Cette maquette contenant l’ensemble des données du bâtiment, elle a une valeur intrinsèque, indépendamment du projet que nous concevons. Comme nous l’avons vu avant, la réalisation de cette maquette à des fins de gestion patrimoniale est l’objectif premier du BIM, même si cet outil offre de nombreux intérêts par ailleurs.
Il n’est pas du tout utile de modéliser ou de renseigner en totalité la maquette numérique pour concevoir et construire avec des outils BIM. Un maître d’ouvrage qui souhaitera bénéficier de données exhaustives compatibles avec ses objectifs de gestion patrimoniale devra demander une prestation complémentaire. Prestation qui ne fait pas partie, par nature, du panel de nos missions. Et il est maintenant évident que dans notre société, les données vont avoir de plus en plus de valeur. Mais nous y reviendrons.
Renforcement des compétences, voire leur réintégration
Comme nous l’avons déjà vu, nous ne dessinerons plus un bâtiment, nous le concevrons et visualiserons ses éléments par des vues qui seront éditées à partir de la maquette numérique. En d’autre terme, cela va par nature renforcer la compétence de nos agences, puisque même pour construire virtuellement un mur, il faudra s’intéresser à sa nature même, ainsi qu’à ses interfaces.
Nous produirons une architecture, dans toutes les acceptions de ses termes, car les éléments que nous concevrons seront directement utilisés par nos partenaires pour dimensionner, déterminer la performance thermique, quantifier, alimenter en réseaux, etc. Nous ne devons pas devenir des spécialistes, mais serons en mesure de mettre en perspective, et d’intégrer ces richesses constructives à nos volontés architecturales.
Les étapes pour devenir BIM Compatible, et définir son niveau d’exercice.
Nous l’avons vu, la dernière étape pour maîtriser le processus BIM est d’assurer la fonction de BIM manager du projet, et plus la taille de l’agence est petite, et plus les projets sont simples, plus la mutation est rapide car les gains de productivité sont quasi immédiats et l’interopérabilité est simple à gérer. Mais assurer cette fonction de BIM manager nécessite d’être passé par d’autres phases, et il n’est pas forcément nécessaire d’être BIM manager pour être BIM compatible. Tout dépend donc de là où chaque agence souhaite mettre le curseur.

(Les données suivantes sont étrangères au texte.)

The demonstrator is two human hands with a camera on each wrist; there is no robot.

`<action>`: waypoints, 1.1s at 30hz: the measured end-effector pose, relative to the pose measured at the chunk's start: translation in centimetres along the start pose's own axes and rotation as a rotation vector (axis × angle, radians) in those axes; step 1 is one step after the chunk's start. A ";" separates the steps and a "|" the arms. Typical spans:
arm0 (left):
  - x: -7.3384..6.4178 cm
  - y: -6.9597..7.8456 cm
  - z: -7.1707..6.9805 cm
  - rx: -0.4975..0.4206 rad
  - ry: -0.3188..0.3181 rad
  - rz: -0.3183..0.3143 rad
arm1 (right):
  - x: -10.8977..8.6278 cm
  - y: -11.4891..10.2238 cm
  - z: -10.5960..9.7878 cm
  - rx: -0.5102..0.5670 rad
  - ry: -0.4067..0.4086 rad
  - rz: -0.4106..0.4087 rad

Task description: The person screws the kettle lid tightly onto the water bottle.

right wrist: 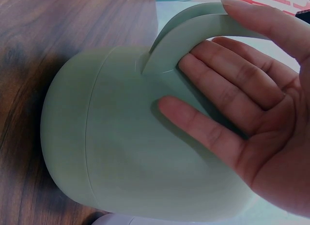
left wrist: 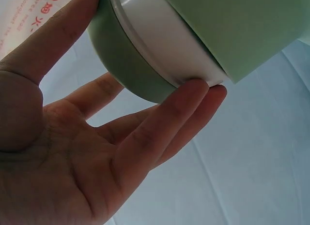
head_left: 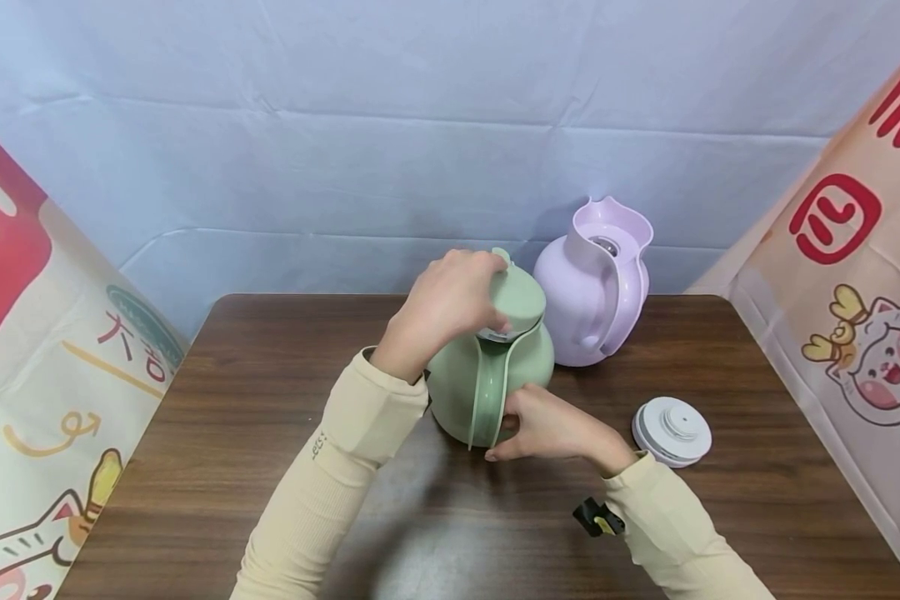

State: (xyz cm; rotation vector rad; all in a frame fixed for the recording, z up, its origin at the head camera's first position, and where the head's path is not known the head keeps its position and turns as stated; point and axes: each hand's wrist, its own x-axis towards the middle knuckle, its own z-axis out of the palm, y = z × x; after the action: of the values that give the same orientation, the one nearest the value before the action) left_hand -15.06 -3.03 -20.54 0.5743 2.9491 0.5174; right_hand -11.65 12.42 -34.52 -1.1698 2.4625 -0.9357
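Observation:
A green vacuum jug (head_left: 450, 387) stands on the table, its handle facing the person. At its mouth, my left hand (head_left: 450, 296) holds the green lid (head_left: 517, 298) by its sides, thumb opposite fingers. The lid's white lower part (left wrist: 160, 41) shows between its green cap and the jug's neck in the left wrist view. My right hand (head_left: 543, 423) is at the lower part of the jug's handle (head_left: 487, 400). In the right wrist view, several fingers (right wrist: 227, 84) reach inside the handle loop and the thumb lies along its outside. One finger extends over the jug's body.
A lilac jug (head_left: 562, 283) without a lid stands behind and right of the green one. A round white stopper (head_left: 672, 429) lies on the brown wooden table (head_left: 270, 417) at the right. Pale cloth (head_left: 345, 167) hangs behind, with printed banners (head_left: 862, 333) at both sides.

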 end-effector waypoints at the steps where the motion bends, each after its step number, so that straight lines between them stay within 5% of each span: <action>1: 0.0 0.0 0.0 -0.002 0.001 0.004 | 0.0 0.0 0.0 0.001 0.000 0.001; 33: 0.1 -0.7 0.1 -0.117 -0.054 -0.061 | 0.0 0.1 0.0 0.002 -0.004 -0.008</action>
State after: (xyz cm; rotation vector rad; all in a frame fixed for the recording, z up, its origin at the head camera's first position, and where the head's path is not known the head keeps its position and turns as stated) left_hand -15.43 -3.59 -20.88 0.4766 2.8522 0.6527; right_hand -11.72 12.44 -34.60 -1.1805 2.4550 -0.9370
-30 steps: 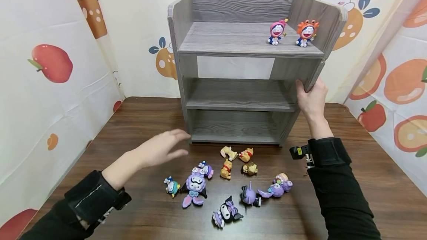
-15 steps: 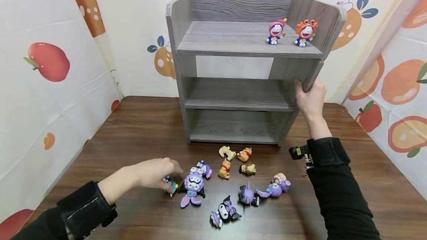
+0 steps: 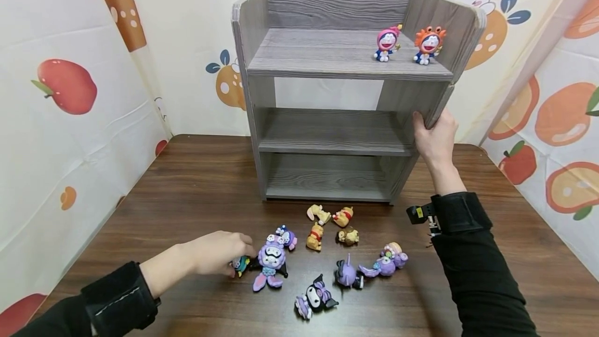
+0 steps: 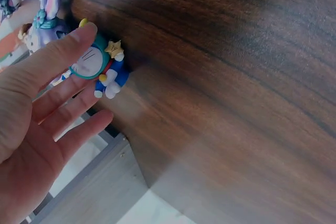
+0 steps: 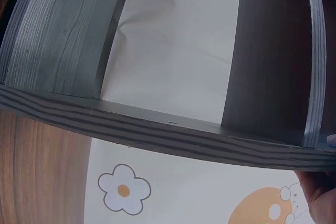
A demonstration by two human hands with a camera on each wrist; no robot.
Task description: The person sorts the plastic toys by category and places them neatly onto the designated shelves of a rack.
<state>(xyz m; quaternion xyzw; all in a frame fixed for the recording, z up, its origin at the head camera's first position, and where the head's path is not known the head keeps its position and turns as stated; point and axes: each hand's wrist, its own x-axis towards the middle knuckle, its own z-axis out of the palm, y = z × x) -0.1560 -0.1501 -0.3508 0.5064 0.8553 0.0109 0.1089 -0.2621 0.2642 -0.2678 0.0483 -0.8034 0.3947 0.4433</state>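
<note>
My left hand (image 3: 217, 254) is low over the table's left side, at a small Doraemon figurine (image 4: 90, 65) in a teal hood with a gold star. In the left wrist view the thumb lies across the hood and the fingers reach behind it, pinching it. Close beside stands a purple figurine with long pink-lined ears (image 3: 271, 258). With my right hand (image 3: 437, 139) I grip the right side panel of a grey wooden shelf (image 3: 334, 146). Two Doraemon figurines stand on its top board, one in a pink hood (image 3: 387, 41) and one in an orange crab hood (image 3: 429, 44).
Several yellow and brown figurines, among them a bear figurine (image 3: 315, 236), lie before the shelf. Purple and black figurines, such as a black-hooded one (image 3: 315, 298), are spread nearer the front of the wooden table (image 3: 201, 191). Fruit-print cloth (image 3: 70, 170) hangs around.
My left hand has come down and slightly left from above the table to the teal-hooded figurine, and its fingers have closed in. My right hand has stayed on the shelf.
</note>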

Voyons d’une manière simplifiée, quelle sont les différentes étapes.
1. Se passer des logiciels 2D, et passer à la 3D sur un projet, puis deux, puis sur tous.
Rappelons-le : ces logiciels en 2D n’ont jamais été que des logiciels de dessin. Même s’ils comportent certains attraits par rapport à la planche à dessin, comme la fonction copier-coller, ils ne présentent aucune fonctionnalité métier. Et pour modifier le projet, il faut modifier, traits à traits, et sur chacune des vues concernées la représentation graphique de ce qui est modifiée. C’est rébarbatif, peu productif, générateur d’erreurs, et pas évolutif. Même sans parler BIM, il n’y a aujourd’hui plus aucun intérêt, ni en terme de qualité de processus, ni en terme de productivité, de se servir de logiciels en 2D.

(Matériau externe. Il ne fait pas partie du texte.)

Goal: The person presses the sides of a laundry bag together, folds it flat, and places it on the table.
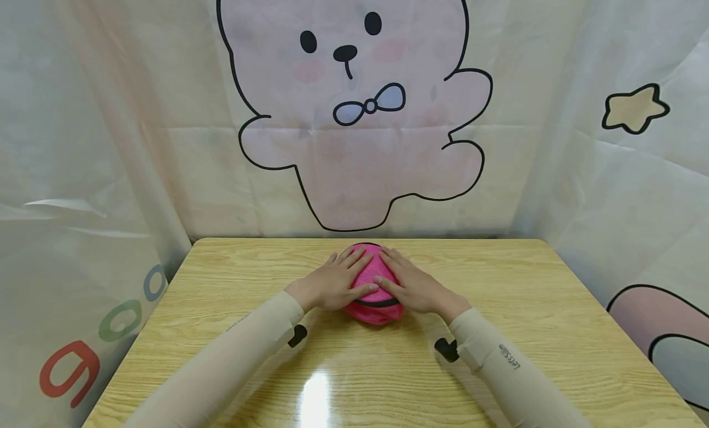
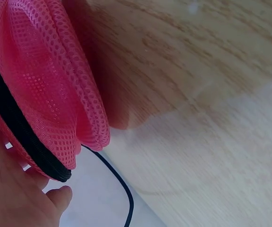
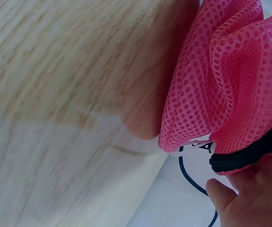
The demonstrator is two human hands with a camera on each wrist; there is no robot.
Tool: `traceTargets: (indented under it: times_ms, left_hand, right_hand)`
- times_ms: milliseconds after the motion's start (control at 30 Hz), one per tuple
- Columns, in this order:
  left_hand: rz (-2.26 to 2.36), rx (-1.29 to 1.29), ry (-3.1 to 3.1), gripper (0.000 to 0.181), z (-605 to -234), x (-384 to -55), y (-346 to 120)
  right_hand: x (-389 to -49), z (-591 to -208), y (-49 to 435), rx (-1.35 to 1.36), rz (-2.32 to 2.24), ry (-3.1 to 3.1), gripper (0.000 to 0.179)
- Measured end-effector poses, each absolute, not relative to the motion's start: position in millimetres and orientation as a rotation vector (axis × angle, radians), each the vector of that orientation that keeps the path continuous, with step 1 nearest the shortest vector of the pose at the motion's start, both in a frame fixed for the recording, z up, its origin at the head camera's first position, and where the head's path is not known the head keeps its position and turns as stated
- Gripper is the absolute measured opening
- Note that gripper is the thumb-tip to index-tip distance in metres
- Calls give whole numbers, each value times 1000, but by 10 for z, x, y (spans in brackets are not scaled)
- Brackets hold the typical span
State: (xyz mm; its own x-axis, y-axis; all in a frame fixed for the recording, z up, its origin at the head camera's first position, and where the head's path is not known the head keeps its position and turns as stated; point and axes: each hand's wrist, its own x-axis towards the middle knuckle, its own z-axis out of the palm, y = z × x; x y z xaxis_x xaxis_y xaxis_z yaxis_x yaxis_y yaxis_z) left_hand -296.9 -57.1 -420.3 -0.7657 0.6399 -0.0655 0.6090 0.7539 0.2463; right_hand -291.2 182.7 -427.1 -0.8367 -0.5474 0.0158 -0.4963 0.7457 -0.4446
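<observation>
A pink mesh bag (image 1: 373, 313) with a black trim band sits on the table, bulging into a rounded shape. Across its left side lies my left hand (image 1: 330, 284), fingers extended over the top. My right hand (image 1: 420, 287) rests on the opposite side in the same way, thumb toward the middle. In the left wrist view, folded mesh (image 2: 46, 80) hangs below the black band, and the left hand (image 2: 13, 189) touches the bag near that band. The right wrist view shows creased mesh (image 3: 206, 85) beside the right hand (image 3: 258, 198). What the bag contains cannot be seen.
The wood-grain table (image 1: 232, 366) runs back to a curtain (image 1: 354, 181) printed with a cartoon bear. More printed curtain hangs at both sides. A dark cord (image 2: 121, 182) shows past the table edge in the wrist views.
</observation>
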Motion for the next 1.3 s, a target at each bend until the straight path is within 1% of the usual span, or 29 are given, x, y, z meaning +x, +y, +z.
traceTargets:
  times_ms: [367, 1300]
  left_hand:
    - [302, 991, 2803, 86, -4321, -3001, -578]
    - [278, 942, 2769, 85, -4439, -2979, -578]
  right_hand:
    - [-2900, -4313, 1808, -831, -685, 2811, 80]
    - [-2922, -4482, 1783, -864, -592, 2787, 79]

Il faut donc s’en séparer et ne les utiliser qu’à la marge : pour représenter des détails, travailler un plan de géomètre en import, etc. Mais il est impératif de passer en 3D. D’ailleurs, notre matière première n’est-elle pas l’espace, la lumière. Qu’à à faire la 2D la dedans ? Rien, du moment que les outils en 3D existent.
Et il en existe de différentes sortes plus spécifiquement dédiés aux architectes. Du plus simple, Sketchup, assez pratique pour commencer à explorer les façon de passer directement des croquis à la 3D, mais qui ne permet pas ensuite de passer à des échelles de travail plus précises et d’intégrer toute la puissance de la conception en 3D… aux plus performants, dont Revit, Archicad, Allplan ou encore Microstation, qui sont certes plus coûteux, mais également beaucoup plus puissants et adaptés. Investir tout de suite dans un logiciel puissant permet également de découvrir quelles en sont les potentialités, et donc de passer plus aisément à la phase suivante. Nous aborderons cela plus précisément dans un prochain numéro de PA.

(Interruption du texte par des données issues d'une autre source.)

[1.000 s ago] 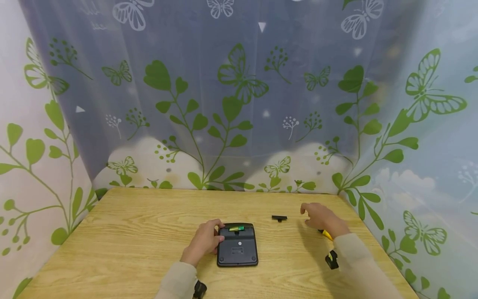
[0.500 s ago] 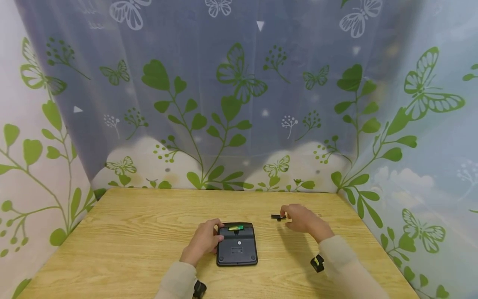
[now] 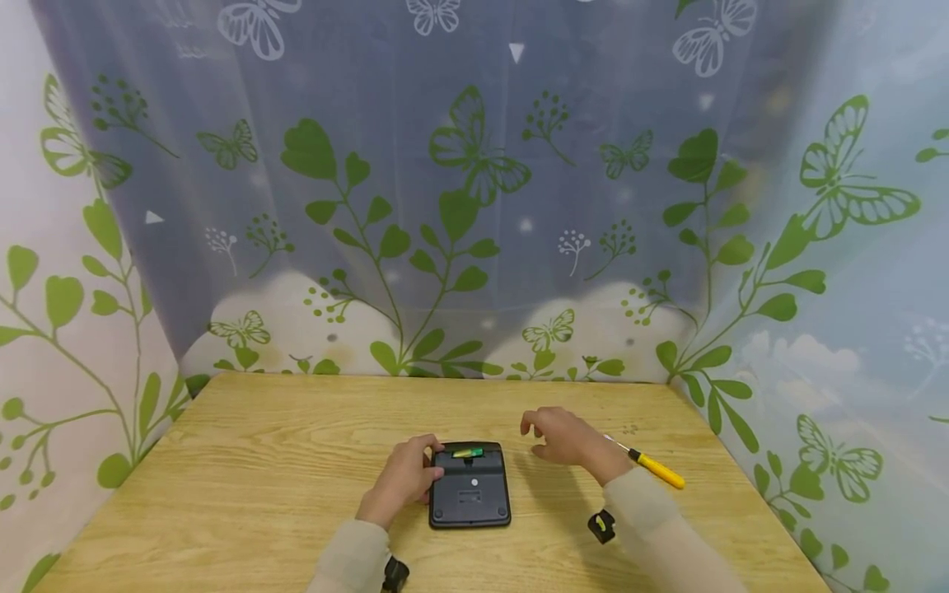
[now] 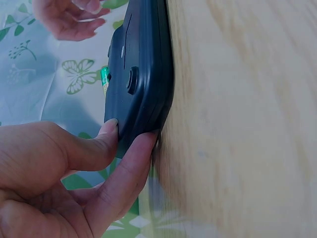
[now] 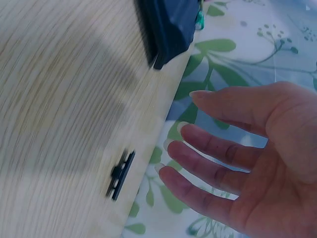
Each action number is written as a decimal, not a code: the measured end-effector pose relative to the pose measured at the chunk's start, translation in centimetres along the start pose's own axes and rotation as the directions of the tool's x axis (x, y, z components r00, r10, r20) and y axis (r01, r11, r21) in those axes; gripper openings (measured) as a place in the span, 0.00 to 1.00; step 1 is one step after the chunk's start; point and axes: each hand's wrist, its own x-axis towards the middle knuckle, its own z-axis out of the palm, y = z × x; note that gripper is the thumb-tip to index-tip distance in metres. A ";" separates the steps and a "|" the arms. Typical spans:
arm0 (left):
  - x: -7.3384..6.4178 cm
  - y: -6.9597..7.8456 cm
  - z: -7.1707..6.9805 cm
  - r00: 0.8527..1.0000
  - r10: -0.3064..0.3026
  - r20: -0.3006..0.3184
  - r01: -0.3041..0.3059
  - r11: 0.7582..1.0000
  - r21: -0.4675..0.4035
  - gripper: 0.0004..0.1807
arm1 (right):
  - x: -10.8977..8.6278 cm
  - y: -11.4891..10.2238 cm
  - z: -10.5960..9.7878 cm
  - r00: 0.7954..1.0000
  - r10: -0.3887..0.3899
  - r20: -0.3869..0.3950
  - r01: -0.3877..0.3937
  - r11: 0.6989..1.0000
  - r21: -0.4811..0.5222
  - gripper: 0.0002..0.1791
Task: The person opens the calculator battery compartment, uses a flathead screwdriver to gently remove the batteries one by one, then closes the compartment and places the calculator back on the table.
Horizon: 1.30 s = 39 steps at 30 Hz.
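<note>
A black calculator point(image 3: 470, 502) lies face down on the wooden table, its battery compartment uncovered. A green and yellow battery point(image 3: 468, 453) sits in that compartment. My left hand point(image 3: 404, 478) pinches the calculator's left edge; in the left wrist view the thumb is on its back and a finger at its lower edge. My right hand point(image 3: 567, 441) hovers right of the calculator, fingers loosely bent, holding nothing. Below it, a small black battery cover point(image 5: 121, 176) rests on the table in the right wrist view; in the head view the hand hides it.
A screwdriver point(image 3: 656, 468) with a yellow handle lies on the table point(image 3: 282, 461) to the right of my right hand. Tiny items point(image 3: 630, 429), too small to make out, lie near its tip. A patterned curtain point(image 3: 474, 247) stands behind the table.
My right hand has moved left, from near the screwdriver to over the battery cover and slightly past it. The screwdriver has come into full sight. My left hand keeps its grip on the calculator.
</note>
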 end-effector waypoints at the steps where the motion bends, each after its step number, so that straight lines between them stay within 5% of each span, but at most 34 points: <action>1: 0.0 0.0 0.0 1.000 0.000 -0.001 0.000 1.000 -0.001 0.16 | 0.2 -0.3 0.1 1.000 -0.006 0.003 0.006 1.000 -0.001 0.14; 13: 0.0 -0.2 0.0 1.000 -0.006 0.000 0.006 1.000 -0.004 0.16 | 1.6 -3.3 0.7 0.999 -0.044 0.019 0.045 0.999 -0.028 0.14; 39: 0.0 0.0 -0.1 1.000 -0.010 0.007 0.010 1.000 0.012 0.16 | 2.9 -5.0 1.6 0.999 -0.041 0.001 0.041 0.999 -0.021 0.14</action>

2. Anticiper le passage au BIM compatible, en mutant vers des logiciels qui le sont, pour appréhender l’outil et prévoir les investissements
Rappelons le : la maquette numérique est un modèle 3D dans lequel sont intégrés toutes les données du bâtiments, et pas seulement celles liées à sa géométrie.
Pour ceux qui auront choisi de débuter la 3D par des logiciels n’étant que des modeleurs géométriques, il faudra, avant de travailler sur des projets au BIM, bien comprendre par la pratique ce que cela implique en terme d’organisation, de management, et de gestion des données. Il leur faudra donc passer sur des logiciels 3D déjà opérables en BIM, ne serait-ce que pour manipuler correctement les outils 3D avant de devoir enrichir le projet de données complémentaires.
Par exemple, cette phase intermédiaire permet de tester des processus de conception partagée au sein d’une même équipe, où différentes personnes travaillent simultanément sur la même maquette numérique. Maquette dont le fichier est localisé sur le serveur de l’agence. Tester à blanc cette manière de travailler permet de se préparer correctement à travailler ainsi avec d’autres partenaires extérieurs, et également, vous l’imaginez aisément, gagner en efficacité…. trois personnes qui modélisent sur un même fichier sont plus efficaces que trois dont l’une fait les plans, l’autres les façades, et l’autres les coupes, non ? Sans compter la fiabilité du résultat…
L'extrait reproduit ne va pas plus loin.